What can I do right now?

Hire electric. Ask your landscaper to use battery-powered equipment on your property. If they won't, consider switching to a company that will. Browse our directory of electric landscapers in the area.

Talk to your landscaper. Many landscapers aren't aware of the growing demand for electric service. A conversation from a paying customer carries weight.

Email village officials. Let the Village Manager and Board of Trustees know you support a full ban. Use our email templates (sample emails you can choose and customize) to make it easy.

Attend board meetings. Show up to public comment sessions. Elected officials notice when residents care enough to be in the room.

Spread the word. Share this site with your neighbors. The more voices, the harder it is to ignore.

My landscaper says they can't switch. What should I say?

Start with the facts: 6 towns in Westchester already require electric, and the landscapers serving those towns made the switch without losing business. Modern commercial electric blowers match gas performance. The equipment pays for itself through lower fuel and maintenance costs within a couple of years.

Then make it personal: you're the customer, and you're asking for electric service on your property. If they won't accommodate that, other companies will. Demand from homeowners is the single most powerful driver of this transition.

I rent. Can I still make a difference?

Yes. You don't control who mows the lawn, but you have more influence than you think:

Ask your landlord. Request that they specify electric-only in the property's landscaping contract. Frame it as a quality-of-life issue — noise and fumes affect your ability to enjoy the property you're paying to live in.

Email village officials. You're a Croton resident and your voice counts. Renters make up a meaningful share of the village — elected officials represent you too. Use our email templates (sample emails you can choose and customize) to make it easy.

Talk to your neighbors. If multiple tenants in a building ask the same landlord for the same thing, the request carries more weight.
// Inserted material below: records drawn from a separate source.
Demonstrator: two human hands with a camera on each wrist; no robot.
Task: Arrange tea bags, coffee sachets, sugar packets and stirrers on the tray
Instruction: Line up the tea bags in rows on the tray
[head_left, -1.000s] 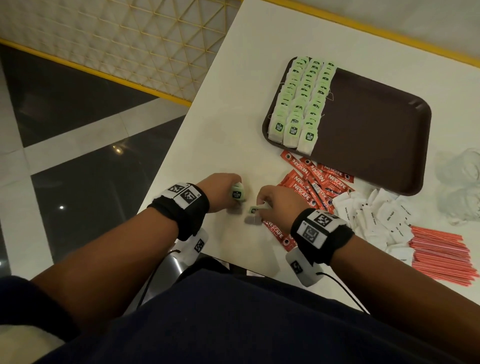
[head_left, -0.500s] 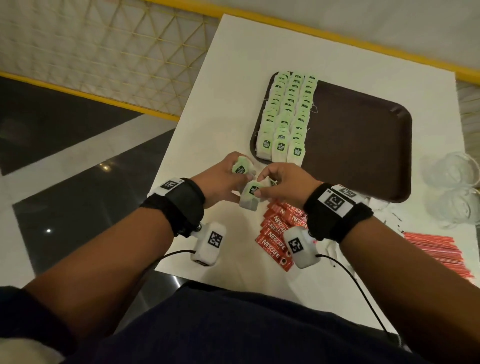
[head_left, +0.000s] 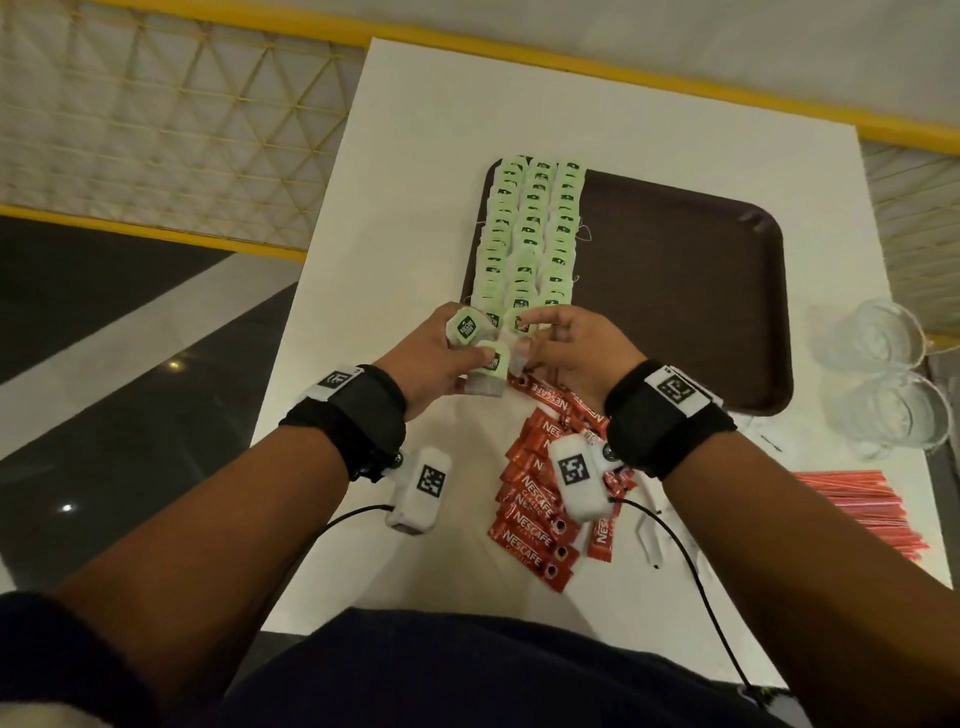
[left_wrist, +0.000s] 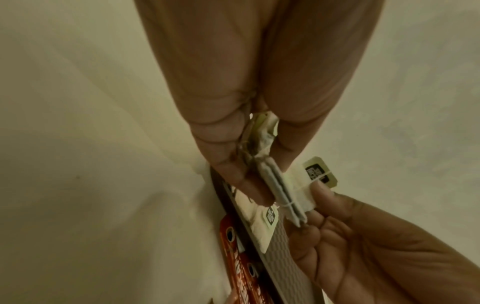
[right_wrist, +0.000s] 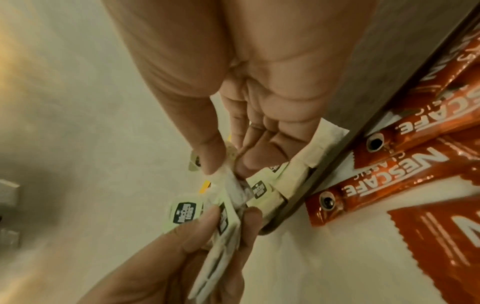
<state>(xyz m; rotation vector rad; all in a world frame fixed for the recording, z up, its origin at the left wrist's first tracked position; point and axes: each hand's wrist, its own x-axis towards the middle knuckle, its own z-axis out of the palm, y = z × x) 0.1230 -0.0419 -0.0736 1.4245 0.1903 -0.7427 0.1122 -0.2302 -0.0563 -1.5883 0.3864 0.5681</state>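
"NESCAFE" in white caps on red coffee sachets (head_left: 530, 514), w/ smaller "CLASSIC" under it. Tea bag tags (head_left: 466, 328): dark logo, txt too small to read.

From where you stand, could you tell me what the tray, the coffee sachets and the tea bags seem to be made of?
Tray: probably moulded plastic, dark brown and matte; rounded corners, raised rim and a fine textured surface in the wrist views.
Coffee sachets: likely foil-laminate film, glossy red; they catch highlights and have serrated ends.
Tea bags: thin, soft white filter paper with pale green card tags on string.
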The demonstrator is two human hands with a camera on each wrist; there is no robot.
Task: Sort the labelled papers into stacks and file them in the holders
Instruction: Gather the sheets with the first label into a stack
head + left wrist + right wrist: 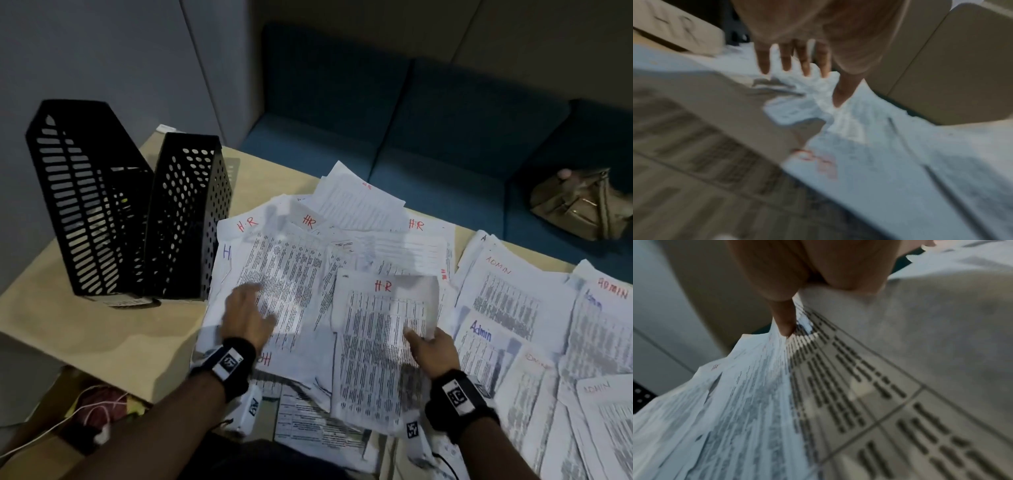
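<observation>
Printed sheets marked HR in red lie in a loose heap [291,260] at the table's middle. Sheets marked ADMIN [513,301] spread out to the right. My right hand [430,346] pinches the right edge of one HR sheet [380,342], thumb [785,321] on top, lifting it above the heap. My left hand [248,315] hovers flat over the heap's left side with straight, spread fingers [786,60], holding nothing. Two black perforated holders [92,198] [191,219] stand upright at the left of the table.
A teal sofa [428,120] runs behind the table, with a tan handbag [582,205] on it at the right. Bare beige table top [68,318] lies in front of the holders. Red and white cords [99,407] lie on the floor at the lower left.
</observation>
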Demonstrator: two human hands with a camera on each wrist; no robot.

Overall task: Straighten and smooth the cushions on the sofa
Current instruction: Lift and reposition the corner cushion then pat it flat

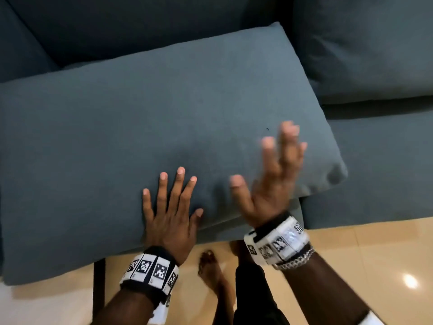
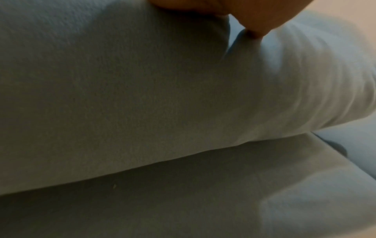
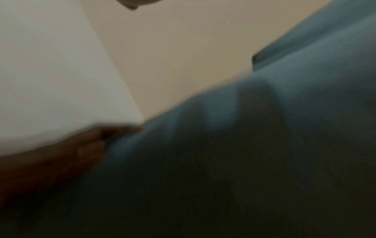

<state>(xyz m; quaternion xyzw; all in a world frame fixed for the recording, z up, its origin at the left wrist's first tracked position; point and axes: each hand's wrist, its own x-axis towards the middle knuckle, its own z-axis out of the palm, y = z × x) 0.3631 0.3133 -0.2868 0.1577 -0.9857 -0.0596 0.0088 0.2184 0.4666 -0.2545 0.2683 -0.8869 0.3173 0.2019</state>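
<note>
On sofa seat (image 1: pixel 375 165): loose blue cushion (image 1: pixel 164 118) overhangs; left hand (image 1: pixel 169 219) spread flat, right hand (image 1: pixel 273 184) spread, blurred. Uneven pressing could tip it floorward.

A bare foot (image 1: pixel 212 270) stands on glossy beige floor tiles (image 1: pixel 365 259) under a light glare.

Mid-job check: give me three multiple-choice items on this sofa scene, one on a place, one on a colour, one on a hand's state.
1. Where does the left hand rest?
A. on the floor
B. on the big cushion, near its front edge
C. on the backrest

2. What colour is the cushion?
A. red
B. white
C. blue-grey

3. How is the right hand?
A. open, fingers spread
B. a fist
C. gripping a corner

Answers: B, its palm lies flat on the fabric; C, as the head view shows; A, its blurred fingers are straight and apart.
</note>
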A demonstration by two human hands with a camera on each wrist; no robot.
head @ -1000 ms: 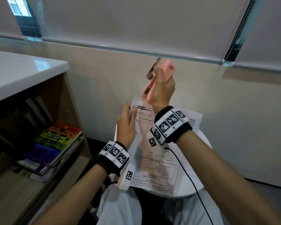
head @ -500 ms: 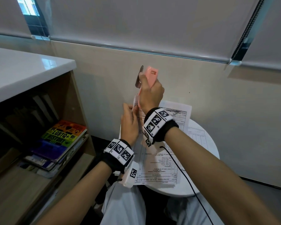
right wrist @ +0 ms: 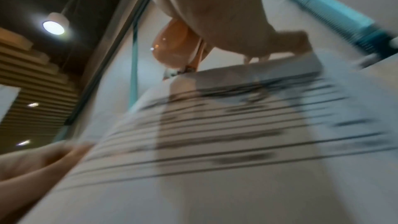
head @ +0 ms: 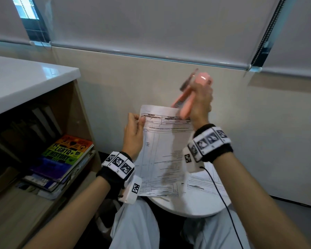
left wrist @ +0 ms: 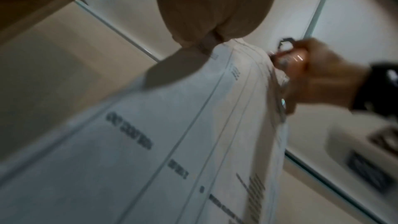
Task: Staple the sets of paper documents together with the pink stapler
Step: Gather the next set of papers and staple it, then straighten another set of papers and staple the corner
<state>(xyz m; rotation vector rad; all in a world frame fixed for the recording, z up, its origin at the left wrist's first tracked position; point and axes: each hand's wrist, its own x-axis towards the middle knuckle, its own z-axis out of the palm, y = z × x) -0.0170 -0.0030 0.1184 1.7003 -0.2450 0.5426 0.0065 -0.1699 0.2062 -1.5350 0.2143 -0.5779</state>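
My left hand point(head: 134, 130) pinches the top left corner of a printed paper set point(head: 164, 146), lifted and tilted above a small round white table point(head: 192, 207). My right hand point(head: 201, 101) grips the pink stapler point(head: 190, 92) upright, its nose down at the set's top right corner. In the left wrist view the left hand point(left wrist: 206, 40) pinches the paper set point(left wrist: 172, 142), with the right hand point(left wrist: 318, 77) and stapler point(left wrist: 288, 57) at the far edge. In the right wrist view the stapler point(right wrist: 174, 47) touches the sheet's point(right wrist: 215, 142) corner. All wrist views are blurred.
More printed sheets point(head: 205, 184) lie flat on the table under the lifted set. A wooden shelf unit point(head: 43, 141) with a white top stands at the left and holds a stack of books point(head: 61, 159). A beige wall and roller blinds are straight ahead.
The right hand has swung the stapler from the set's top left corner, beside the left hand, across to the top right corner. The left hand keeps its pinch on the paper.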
I'm a landlord or property manager. What should I know?

If you hire landscaping services for rental properties or managed buildings, you control which equipment gets used. Specifying electric-only in your landscaping contracts is one of the most impactful things you can do — it shifts demand at scale and signals to landscapers that the market is moving.

If a ban passes, your contracts will need to comply anyway. Getting ahead of it now avoids disruption later.

I'm on an HOA or condo board. What can we do?

HOAs and condo associations often contract landscaping for the entire community, which means one decision can take dozens of gas blowers off the street overnight. Amend your landscaping contract to require electric equipment. You may also pass a community resolution banning gas-powered leaf blowers on the property — you don't have to wait for the village to act.

This is one of the highest-leverage actions any group of residents can take.